Census shows 1.16 million Israeli Muslims at the end of 2007. The community's growth rate is steadily dropping.

Maayana Miskin,

Muslims praying
Muslims praying
Flash 90

The Central Bureau of Statistics (CBS) published statistics relating to Israel's Muslim community on Monday in honor of the Muslim holiday of Eid ul-Adha. There were 1.16 Muslims living in Israel at the end of 2007, the CBS found, and the community's growth rate is steadily declining.

The Muslim community grew by 33,000 in 2007. The growth rate in 2007 was 2.8 percent - a significant decrease from previous growth rates of 3.8 in 2000 and 3.0 in 2005. The growth rate remains higher than that of any other community in Israel, however.

The plurality of Israel's Muslim population resides in the northern part of the country. Fourteen percent live in Haifa, and 38.5 percent live elsewhere in the north.

More than 20 percent of Israeli Muslims live in Jerusalem, where they constitute one-third of the population. Eleven percent live elsewhere in the central district, and 14 percent live in the Negev.

The city with the highest Islamic population is Jerusalem, with an estimated 248,000 Muslims. In second and third place were Nazareth and Um el-Fahmm, with 45,000 and 43,000 Muslim residents respectively.

The Muslim population is relatively young. Forty-two percent of Israeli Muslims are age 14 or younger, and only three percent are over the age of 65.

Bureau analysts explained that the Muslim population's youth results from its high fertility rate. Muslim women living in Israel had an average of 3.9 children at the end of 2007. The average number of children per Muslim family has dropped dramatically in recent years, from over 4.7 in 2000 to its current position at less than four.

The Muslim fertility rate is much higher than that of non-Muslim communities in Israel. The rate is 2.8 in Jewish communities, 2.5 in Druze communities, and 2.1 among Christians.

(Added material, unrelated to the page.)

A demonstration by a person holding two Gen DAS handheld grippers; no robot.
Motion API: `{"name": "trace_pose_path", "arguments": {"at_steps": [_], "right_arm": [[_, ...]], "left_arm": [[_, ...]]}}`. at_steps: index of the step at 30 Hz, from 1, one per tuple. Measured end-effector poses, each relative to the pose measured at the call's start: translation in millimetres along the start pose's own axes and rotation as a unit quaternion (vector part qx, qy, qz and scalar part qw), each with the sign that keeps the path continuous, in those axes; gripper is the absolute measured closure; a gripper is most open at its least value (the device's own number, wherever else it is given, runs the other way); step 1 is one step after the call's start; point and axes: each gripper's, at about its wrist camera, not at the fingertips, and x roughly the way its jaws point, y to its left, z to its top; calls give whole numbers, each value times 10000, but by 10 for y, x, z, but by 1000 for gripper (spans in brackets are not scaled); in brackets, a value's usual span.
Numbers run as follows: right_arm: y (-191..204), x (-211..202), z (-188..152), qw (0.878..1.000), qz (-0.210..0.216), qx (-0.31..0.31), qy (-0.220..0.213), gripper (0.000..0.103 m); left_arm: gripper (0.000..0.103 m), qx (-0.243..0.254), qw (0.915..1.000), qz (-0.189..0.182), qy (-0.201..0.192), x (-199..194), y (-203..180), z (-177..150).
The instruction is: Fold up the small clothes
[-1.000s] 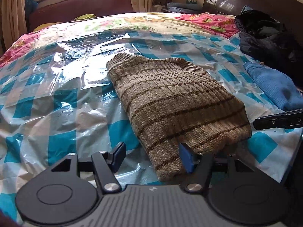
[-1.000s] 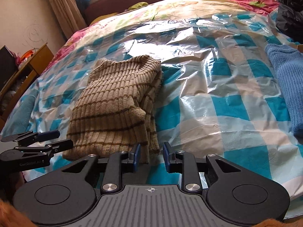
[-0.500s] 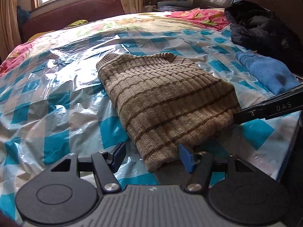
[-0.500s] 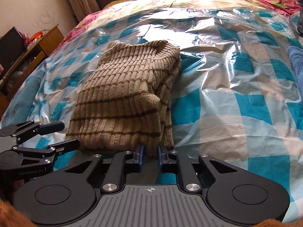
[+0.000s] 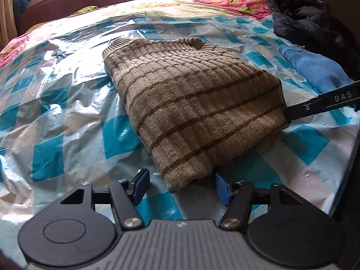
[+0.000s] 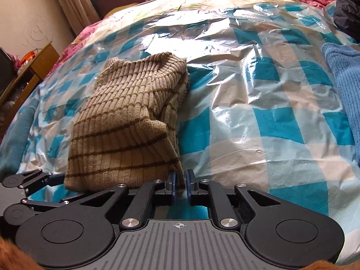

The Israeli Muslim fertility rate is also higher than that in neighboring majority-Muslim countries: Jordan and Syria each have a 3.2 rate, Egypt's is 3.0, and in Lebanon it is 2.2.

Jewish Growth Up
Statistics regarding Israel's Jewish community were released earlier in the year prior to the Jewish holiday of Rosh Hashana. The census showed that Jewish women had an average of 2.8 children in 2007, up from 2.75 the year before. While Jewish fertility rates continued to climb, the number of Jewish adults remaining single in their 20s grew as well, analysts found.